Problem details
Up to and including the line that contains "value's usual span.", reproduce every line exactly, beginning with the first line below.

Listed entries
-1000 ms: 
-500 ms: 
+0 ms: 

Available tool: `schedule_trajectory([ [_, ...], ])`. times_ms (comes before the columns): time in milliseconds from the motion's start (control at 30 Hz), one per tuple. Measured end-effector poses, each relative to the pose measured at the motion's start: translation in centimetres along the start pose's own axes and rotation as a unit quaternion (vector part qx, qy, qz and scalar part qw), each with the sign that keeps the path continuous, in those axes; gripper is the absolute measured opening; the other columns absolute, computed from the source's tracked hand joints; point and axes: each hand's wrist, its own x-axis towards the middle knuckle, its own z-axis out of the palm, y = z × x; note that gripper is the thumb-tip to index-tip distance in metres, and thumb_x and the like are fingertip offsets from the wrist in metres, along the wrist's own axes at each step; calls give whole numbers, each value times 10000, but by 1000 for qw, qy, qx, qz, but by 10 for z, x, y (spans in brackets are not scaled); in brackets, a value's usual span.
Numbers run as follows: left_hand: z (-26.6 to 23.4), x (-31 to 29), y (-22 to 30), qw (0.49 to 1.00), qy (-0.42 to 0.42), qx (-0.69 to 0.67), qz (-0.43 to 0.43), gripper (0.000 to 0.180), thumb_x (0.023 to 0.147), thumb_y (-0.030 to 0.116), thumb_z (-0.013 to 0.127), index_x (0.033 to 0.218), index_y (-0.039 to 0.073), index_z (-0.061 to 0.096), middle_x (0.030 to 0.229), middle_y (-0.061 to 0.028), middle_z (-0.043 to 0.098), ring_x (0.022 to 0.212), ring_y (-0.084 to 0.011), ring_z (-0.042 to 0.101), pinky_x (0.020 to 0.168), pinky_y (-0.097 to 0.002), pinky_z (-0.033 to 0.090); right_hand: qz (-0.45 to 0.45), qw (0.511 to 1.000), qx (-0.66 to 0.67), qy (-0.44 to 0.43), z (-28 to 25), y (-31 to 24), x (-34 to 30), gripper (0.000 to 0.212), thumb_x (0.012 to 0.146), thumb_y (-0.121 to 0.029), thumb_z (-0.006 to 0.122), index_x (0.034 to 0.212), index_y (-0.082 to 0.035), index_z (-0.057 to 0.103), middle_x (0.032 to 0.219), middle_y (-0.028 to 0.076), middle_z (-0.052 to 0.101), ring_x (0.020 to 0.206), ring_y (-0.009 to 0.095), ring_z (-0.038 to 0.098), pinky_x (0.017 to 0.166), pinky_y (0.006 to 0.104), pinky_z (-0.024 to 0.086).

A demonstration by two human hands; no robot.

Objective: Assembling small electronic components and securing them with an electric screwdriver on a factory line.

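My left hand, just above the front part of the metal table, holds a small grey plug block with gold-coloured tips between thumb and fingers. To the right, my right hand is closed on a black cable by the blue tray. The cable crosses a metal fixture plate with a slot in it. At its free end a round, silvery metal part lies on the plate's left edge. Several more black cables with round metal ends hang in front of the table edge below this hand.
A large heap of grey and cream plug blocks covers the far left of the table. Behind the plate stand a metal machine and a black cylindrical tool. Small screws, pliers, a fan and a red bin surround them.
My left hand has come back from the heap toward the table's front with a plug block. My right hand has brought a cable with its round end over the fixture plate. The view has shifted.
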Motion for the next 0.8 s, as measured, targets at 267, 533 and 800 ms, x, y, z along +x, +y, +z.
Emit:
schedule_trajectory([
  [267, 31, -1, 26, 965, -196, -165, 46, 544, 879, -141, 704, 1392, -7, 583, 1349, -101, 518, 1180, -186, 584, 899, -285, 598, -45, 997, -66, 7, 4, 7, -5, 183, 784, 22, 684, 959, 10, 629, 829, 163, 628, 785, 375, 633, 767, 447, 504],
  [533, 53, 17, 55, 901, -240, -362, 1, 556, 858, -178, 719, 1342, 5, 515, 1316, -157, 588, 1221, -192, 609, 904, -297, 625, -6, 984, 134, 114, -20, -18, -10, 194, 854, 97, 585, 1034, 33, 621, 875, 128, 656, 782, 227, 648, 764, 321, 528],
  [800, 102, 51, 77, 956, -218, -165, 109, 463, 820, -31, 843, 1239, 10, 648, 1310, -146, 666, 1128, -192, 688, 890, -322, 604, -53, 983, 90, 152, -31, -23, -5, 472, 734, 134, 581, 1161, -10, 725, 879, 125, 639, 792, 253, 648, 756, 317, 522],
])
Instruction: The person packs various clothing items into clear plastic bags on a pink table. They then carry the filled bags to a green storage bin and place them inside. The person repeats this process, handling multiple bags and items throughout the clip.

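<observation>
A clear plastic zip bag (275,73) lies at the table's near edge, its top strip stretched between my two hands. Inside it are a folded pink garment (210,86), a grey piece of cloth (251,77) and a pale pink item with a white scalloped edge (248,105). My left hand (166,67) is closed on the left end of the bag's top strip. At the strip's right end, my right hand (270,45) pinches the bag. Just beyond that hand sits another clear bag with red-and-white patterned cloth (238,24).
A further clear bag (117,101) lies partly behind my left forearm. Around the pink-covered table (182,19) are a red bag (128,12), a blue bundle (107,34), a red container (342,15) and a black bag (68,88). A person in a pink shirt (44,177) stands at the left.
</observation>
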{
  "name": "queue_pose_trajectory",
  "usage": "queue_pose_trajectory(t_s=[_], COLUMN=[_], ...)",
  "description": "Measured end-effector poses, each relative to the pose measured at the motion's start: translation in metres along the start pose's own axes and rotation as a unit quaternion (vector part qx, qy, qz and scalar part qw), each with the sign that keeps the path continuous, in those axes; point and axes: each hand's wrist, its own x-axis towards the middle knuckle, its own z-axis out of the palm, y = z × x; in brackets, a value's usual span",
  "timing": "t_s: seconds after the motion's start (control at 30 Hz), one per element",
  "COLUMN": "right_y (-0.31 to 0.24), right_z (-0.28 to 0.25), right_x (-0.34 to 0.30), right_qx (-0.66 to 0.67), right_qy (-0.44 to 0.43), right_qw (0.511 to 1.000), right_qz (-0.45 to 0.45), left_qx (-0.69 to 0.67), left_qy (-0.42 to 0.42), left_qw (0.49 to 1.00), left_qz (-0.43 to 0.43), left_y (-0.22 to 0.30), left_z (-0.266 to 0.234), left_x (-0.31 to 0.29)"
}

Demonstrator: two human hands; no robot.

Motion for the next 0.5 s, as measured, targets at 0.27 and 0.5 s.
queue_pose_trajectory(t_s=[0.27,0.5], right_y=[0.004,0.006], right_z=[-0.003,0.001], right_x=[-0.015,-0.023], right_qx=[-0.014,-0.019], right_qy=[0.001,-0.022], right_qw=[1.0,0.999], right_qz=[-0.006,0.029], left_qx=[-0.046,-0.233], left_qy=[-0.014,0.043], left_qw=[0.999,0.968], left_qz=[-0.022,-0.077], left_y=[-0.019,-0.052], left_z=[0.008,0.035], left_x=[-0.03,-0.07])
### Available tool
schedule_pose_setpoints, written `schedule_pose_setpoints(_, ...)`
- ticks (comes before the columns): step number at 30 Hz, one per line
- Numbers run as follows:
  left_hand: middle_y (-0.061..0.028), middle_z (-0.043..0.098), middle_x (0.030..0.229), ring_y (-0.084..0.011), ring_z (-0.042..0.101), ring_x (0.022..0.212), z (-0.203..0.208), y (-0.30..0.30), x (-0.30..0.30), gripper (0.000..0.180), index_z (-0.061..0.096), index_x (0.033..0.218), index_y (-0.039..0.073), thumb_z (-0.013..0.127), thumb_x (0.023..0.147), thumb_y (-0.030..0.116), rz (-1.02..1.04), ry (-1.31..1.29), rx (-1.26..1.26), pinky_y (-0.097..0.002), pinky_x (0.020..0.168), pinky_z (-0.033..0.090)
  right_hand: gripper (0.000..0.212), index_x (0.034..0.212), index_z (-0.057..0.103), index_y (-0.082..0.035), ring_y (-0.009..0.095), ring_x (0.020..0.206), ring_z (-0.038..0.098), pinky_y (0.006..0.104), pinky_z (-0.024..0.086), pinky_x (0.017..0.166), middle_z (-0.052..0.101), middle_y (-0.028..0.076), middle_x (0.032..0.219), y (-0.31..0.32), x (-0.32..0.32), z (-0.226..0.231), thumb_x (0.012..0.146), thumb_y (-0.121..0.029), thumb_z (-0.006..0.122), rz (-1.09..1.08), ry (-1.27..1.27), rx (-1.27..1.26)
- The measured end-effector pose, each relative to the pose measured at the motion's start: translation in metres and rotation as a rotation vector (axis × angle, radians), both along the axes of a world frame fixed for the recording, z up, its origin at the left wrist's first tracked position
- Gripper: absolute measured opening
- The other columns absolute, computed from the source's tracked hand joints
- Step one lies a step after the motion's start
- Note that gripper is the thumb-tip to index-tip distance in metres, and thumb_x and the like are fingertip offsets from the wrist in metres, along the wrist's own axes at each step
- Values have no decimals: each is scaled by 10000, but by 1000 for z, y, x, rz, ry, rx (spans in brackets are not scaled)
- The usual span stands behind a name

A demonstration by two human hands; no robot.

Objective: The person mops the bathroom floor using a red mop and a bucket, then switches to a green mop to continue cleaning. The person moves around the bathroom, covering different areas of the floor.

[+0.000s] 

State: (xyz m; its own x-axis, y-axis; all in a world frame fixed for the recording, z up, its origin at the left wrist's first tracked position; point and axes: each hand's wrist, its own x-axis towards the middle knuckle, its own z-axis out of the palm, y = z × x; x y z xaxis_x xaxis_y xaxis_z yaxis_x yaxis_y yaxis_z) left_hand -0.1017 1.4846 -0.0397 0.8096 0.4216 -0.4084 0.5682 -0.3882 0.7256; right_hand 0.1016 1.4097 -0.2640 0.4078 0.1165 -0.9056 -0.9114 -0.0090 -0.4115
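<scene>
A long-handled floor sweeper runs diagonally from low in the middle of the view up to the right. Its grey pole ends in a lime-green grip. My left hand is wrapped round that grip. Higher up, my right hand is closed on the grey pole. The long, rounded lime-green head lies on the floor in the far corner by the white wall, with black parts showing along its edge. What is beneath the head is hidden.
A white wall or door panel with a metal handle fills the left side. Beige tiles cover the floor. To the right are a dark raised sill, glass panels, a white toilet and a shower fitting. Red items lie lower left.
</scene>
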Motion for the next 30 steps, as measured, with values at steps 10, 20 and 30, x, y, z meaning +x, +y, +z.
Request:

Finished exercise
-1000 ms: 
-500 ms: 
+0 ms: 

Available tool: `schedule_trajectory([ [_, ...], ])`. times_ms (comes before the columns): time in milliseconds from the motion's start (control at 30 Hz), one per tuple. Measured end-effector poses, each relative to the pose measured at the motion's start: translation in centimetres along the start pose's own axes and rotation as a unit quaternion (vector part qx, qy, qz and scalar part qw), each with the sign that keeps the path continuous, in those axes; gripper is the absolute measured opening; the other columns absolute, computed from the source's tracked hand joints; point and axes: each hand's wrist, its own x-axis towards the middle knuckle, its own z-axis out of the palm, y = z × x; note that gripper is the thumb-tip to index-tip distance in metres, and thumb_x and the like are fingertip offsets from the wrist in metres, along the wrist's own axes at each step; calls give whole numbers, each value times 10000, but by 1000 for qw, qy, qx, qz, but by 10 for z, x, y (spans in brackets are not scaled); in brackets, a value's usual span.

No more output is given for this exercise.